Aim of the task –
An exact transcription of the lines below, from the first through the one containing "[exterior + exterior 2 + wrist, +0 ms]", is the only output wanted.

··········

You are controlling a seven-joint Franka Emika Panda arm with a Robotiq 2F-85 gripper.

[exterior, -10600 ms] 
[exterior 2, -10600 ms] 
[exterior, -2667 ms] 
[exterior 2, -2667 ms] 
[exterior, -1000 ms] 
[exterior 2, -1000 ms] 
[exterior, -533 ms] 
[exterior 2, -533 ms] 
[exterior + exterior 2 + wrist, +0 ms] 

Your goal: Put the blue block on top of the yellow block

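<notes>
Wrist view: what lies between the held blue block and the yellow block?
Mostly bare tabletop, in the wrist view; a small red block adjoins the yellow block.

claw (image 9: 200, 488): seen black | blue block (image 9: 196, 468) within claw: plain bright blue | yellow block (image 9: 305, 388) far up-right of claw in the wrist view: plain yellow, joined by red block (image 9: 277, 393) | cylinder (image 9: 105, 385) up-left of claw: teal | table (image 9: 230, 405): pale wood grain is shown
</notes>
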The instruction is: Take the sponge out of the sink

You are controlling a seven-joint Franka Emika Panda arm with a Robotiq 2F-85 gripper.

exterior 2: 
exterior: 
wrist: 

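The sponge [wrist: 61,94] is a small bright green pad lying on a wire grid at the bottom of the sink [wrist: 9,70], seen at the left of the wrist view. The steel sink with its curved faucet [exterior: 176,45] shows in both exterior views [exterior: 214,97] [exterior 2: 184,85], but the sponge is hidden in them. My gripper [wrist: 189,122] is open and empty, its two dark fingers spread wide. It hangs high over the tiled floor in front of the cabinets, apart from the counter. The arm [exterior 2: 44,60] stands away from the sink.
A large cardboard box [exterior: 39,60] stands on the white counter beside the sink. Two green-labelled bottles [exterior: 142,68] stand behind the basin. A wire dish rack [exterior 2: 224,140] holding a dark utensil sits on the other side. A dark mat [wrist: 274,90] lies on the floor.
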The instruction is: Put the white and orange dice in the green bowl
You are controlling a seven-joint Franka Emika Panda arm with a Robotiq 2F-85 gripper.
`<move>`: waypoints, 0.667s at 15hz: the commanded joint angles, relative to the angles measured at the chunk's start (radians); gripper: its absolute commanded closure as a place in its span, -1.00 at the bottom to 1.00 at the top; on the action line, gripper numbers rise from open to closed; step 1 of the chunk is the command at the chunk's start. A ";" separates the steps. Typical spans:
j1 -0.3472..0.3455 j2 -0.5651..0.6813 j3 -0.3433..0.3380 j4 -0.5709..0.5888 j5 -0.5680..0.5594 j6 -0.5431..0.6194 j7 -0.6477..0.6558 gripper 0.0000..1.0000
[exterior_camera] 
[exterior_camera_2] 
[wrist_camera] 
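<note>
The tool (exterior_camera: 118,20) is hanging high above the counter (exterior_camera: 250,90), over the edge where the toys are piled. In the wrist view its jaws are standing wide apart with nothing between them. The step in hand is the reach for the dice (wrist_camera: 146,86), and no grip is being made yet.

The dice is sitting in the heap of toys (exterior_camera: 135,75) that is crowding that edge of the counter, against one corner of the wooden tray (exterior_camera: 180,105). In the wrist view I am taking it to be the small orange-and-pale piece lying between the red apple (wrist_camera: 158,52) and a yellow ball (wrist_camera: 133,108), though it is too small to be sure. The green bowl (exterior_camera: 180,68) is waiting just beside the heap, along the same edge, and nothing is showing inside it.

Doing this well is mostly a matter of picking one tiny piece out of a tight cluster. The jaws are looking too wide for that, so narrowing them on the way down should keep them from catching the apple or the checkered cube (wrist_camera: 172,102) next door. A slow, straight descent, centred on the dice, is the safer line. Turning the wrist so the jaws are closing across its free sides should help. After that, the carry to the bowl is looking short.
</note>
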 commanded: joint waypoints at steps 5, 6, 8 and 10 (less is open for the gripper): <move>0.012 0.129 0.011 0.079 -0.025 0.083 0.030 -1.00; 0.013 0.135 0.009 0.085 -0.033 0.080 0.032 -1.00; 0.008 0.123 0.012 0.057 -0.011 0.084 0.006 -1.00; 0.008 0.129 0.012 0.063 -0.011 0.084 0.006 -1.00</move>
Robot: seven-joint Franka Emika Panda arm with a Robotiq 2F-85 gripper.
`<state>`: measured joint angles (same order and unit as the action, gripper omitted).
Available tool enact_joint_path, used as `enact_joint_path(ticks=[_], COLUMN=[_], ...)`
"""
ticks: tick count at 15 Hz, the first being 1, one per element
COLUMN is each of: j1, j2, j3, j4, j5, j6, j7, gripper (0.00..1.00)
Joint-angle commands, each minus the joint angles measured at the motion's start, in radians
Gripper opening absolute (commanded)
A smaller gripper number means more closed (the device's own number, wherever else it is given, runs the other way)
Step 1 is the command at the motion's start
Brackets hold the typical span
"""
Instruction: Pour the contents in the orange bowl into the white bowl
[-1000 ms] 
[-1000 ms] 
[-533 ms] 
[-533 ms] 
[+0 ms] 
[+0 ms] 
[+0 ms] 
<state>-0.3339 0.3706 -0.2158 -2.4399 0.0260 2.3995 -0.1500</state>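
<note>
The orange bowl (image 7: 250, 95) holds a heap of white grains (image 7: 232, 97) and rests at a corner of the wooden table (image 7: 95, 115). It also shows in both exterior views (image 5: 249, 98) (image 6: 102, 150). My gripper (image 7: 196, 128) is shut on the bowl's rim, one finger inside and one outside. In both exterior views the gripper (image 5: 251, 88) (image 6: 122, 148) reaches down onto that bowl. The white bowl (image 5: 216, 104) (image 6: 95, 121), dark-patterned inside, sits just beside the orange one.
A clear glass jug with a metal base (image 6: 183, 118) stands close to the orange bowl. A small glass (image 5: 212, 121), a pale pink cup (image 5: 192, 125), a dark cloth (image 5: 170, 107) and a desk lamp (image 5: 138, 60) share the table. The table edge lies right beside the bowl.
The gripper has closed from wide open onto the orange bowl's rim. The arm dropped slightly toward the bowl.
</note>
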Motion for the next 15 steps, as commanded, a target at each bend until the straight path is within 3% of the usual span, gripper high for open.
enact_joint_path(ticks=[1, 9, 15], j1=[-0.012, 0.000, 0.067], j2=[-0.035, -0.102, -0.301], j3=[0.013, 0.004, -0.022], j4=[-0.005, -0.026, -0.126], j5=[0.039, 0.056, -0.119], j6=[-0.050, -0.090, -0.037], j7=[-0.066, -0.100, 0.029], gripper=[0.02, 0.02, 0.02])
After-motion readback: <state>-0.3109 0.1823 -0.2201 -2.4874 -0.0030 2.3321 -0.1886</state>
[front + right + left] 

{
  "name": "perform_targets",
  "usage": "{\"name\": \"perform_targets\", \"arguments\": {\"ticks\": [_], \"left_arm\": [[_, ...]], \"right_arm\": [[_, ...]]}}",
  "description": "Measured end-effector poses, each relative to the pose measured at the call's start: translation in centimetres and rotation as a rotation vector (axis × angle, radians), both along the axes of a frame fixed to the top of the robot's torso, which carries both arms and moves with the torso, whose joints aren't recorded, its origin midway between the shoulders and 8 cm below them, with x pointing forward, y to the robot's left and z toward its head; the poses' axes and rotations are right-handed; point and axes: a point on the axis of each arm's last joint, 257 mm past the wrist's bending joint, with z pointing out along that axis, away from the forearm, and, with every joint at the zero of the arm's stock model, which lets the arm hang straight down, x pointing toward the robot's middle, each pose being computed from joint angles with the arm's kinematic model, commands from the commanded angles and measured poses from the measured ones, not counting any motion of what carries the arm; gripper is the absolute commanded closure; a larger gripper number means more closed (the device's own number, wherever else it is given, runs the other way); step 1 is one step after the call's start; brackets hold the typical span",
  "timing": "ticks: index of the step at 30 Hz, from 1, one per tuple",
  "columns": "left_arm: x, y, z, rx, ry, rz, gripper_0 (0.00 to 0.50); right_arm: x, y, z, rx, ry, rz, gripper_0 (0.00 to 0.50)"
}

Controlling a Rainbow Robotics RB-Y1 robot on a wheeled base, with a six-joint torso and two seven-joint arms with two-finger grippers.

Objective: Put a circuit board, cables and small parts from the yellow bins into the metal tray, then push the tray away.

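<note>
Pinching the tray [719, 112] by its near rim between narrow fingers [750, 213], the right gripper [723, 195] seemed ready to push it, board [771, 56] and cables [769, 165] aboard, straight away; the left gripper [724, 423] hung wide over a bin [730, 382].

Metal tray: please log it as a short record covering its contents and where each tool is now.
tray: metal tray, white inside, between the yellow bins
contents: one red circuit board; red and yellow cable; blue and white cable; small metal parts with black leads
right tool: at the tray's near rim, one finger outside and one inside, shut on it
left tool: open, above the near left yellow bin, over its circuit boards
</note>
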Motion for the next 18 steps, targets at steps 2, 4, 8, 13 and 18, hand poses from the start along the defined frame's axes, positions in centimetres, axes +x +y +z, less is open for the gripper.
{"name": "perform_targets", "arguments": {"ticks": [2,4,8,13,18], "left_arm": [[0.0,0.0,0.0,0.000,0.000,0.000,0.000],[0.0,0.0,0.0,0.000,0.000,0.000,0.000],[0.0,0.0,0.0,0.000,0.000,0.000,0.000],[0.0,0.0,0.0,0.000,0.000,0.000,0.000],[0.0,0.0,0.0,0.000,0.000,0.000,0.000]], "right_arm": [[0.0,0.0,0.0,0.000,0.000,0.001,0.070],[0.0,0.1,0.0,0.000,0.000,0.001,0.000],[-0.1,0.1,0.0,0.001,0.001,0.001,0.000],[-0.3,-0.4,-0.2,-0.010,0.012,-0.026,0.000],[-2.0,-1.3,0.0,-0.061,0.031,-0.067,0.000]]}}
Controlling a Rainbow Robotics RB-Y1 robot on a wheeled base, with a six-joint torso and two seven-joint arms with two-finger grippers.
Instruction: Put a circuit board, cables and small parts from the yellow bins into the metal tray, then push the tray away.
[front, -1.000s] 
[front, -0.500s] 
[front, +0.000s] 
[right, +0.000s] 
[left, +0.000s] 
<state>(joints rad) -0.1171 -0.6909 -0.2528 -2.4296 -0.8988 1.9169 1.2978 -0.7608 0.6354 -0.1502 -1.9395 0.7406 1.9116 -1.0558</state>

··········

Response to this task –
You are controlling a seven-joint Franka Emika Panda arm with a Robotiq 2F-85 gripper.

[exterior, -10600 ms] 
[exterior 2, -10600 ms] 
[exterior, -2667 ms] 
[exterior 2, -2667 ms] 
[exterior, -1000 ms] 
[exterior 2, -1000 ms] 
[exterior, -533 ms] 
[exterior 2, -533 ms] 
[exterior + exterior 2 + wrist, +0 ms] 

With this, the answer is done.